В этот приезд в Воронеж царь особенно чем-то озабочен был даже при виде своих любимых кораблей. Лицо его чаще обыкновенного нервно подергивалось, и Павлуша Ягужинский, который всегда видел его насквозь, на этот раз никак не мог понять причины тайного беспокойства своего повелителя. Один раз в жизни он видел у царя почти такое же выражение лица с нервными подергиваниями; но тогда глаза его метали искры гнева, а теперь они казались более задумчивыми… То было давно, когда Павлуша был еще очень маленьким и служил у Головкина: то было во время стрелецкой расправы… Но что теперь происходило в душе царя, Павлуша не мог понять. Одно он заметил: когда в этот раз, проездом из Питербурха в Воронеж, они останавливались в Москве, царь несколько раз беседовал о чем-то наедине с царевичем Алексеем Петровичем, казался раздраженным и рассеянным; а потом долго разговаривал о чем-то с Мартою и в разговоре несколько раз настойчиво произносил слово «пароль» и упомянул имя царицы Авдотьи…

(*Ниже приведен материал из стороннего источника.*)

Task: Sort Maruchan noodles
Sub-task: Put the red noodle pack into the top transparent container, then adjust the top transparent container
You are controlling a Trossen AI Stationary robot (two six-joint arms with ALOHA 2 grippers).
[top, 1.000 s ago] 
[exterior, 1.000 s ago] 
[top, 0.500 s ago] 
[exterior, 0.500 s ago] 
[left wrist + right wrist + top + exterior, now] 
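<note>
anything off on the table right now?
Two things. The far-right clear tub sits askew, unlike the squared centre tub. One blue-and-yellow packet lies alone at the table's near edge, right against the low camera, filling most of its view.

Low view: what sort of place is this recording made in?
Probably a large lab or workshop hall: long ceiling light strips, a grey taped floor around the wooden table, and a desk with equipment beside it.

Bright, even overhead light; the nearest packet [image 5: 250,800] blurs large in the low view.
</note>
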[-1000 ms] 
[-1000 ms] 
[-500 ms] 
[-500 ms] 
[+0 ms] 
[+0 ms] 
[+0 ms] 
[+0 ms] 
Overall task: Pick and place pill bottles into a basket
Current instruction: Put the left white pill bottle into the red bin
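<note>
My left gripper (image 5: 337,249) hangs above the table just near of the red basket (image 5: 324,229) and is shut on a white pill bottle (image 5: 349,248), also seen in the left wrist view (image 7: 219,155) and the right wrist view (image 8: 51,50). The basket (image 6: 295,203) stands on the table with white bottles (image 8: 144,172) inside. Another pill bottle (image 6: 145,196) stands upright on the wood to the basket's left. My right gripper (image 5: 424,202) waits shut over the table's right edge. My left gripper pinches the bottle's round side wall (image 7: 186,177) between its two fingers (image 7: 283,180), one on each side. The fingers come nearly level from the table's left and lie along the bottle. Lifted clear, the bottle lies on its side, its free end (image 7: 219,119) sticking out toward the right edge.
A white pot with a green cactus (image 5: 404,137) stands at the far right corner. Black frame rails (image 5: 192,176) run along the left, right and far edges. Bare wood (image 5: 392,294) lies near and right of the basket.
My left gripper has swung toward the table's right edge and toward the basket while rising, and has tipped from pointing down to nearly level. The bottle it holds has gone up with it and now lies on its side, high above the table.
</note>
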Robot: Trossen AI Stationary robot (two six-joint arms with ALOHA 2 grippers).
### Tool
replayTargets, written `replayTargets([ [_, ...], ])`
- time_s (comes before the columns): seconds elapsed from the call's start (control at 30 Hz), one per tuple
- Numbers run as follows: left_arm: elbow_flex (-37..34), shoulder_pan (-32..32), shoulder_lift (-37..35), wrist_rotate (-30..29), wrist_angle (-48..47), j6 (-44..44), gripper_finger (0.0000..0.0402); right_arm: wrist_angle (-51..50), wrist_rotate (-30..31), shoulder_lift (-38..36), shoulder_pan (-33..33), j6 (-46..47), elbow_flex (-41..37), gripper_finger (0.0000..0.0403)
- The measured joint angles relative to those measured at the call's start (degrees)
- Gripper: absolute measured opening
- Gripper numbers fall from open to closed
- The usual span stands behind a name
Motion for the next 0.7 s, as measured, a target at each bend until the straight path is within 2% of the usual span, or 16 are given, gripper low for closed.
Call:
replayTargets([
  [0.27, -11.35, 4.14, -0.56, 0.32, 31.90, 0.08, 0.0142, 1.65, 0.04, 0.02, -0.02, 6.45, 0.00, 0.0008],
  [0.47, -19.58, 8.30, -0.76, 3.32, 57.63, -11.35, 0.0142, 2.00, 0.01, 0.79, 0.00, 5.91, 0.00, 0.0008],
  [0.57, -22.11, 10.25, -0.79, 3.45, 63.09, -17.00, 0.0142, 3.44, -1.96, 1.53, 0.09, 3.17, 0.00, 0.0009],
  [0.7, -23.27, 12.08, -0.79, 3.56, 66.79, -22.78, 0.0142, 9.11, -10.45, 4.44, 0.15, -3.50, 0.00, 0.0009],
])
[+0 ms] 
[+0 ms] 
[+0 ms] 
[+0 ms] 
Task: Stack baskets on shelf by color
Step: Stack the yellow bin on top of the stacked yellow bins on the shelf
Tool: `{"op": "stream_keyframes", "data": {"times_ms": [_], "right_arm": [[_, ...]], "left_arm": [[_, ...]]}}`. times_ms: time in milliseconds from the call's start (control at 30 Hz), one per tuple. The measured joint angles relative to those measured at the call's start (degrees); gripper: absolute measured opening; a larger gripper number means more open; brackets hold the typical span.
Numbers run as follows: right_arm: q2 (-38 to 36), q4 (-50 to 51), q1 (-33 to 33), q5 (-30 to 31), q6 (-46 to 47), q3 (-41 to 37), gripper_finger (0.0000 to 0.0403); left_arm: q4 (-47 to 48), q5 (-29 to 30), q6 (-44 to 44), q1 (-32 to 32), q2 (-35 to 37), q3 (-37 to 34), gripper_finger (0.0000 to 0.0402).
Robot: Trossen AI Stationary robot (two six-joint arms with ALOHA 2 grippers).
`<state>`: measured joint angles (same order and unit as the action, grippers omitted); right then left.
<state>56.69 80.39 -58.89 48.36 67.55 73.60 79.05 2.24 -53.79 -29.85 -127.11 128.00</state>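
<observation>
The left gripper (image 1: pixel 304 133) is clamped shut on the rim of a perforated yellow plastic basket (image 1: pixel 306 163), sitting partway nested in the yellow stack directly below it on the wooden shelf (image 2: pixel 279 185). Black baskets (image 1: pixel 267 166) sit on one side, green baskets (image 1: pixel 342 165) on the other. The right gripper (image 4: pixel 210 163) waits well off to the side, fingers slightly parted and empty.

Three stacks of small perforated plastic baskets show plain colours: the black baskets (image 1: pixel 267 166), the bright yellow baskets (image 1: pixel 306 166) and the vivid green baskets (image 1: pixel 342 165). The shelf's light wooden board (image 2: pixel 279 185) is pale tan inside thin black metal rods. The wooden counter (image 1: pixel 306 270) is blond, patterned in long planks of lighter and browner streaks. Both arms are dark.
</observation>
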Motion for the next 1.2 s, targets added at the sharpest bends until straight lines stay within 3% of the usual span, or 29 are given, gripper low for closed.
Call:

На другой день царь послал Павлушу пригласить к себе преосвященного по делу. Около архиерейского дома, по обыкновению, стояли толпы, толкаясь по делу и без дела. Увидев молоденького царского денщика, толпа заколыхалась, догадавшись о цели посольства Ягужинского.
– За архиреем идет от царя…
– Ох светики! Так выдет сам-от батюшка?
– Знамо, чу, выдет…
– К царю, их, матыньки!
– Сюда, робята! Сам выдет…
– Ой ли! Что ты!
– Пра! К царю, слышь…
В архиерейском доме Ягужинского встретил толстый, с добродушным лицом келейник, который тотчас же доложил о приходе царского денщика и затем, воротившись в приемную, просил его следовать за собою, извиняясь, что владыка несколько устал за службою и теперь отдыхает…
Павлушу ввели не то в кабинет, не то в молельную, уставленную иконами в дорогих окладах. У икон теплились лампадки, и свет их, смешиваясь с дневным светом, проникавшим в окна, производил такое впечатление, как будто бы в комнате должен был находиться покойник…
Павлуша почувствовал, как холодный трепет прошел по его телу, в комнате действительно был покойник!.. Господи! Что это такое!
В переднем углу, головою к образам, стоял на полу простой дубовый гроб, в гробу-то и лежал покойник… но он был жив… бледное, усталое лицо смотрело из гроба кроткими, приветливыми глазами… Это был святитель Митрофан!
Павлуша окоченел на месте…
– Мир ти, юноше! – тихо проговорил голос из гроба.
Святитель силился приподняться, но не мог от слабости. Келейник нежно наклонился к нему и, как ребенка, приподнял из гроба… В гробу, в изголовье, лежали дубовые стружки… Какова постель!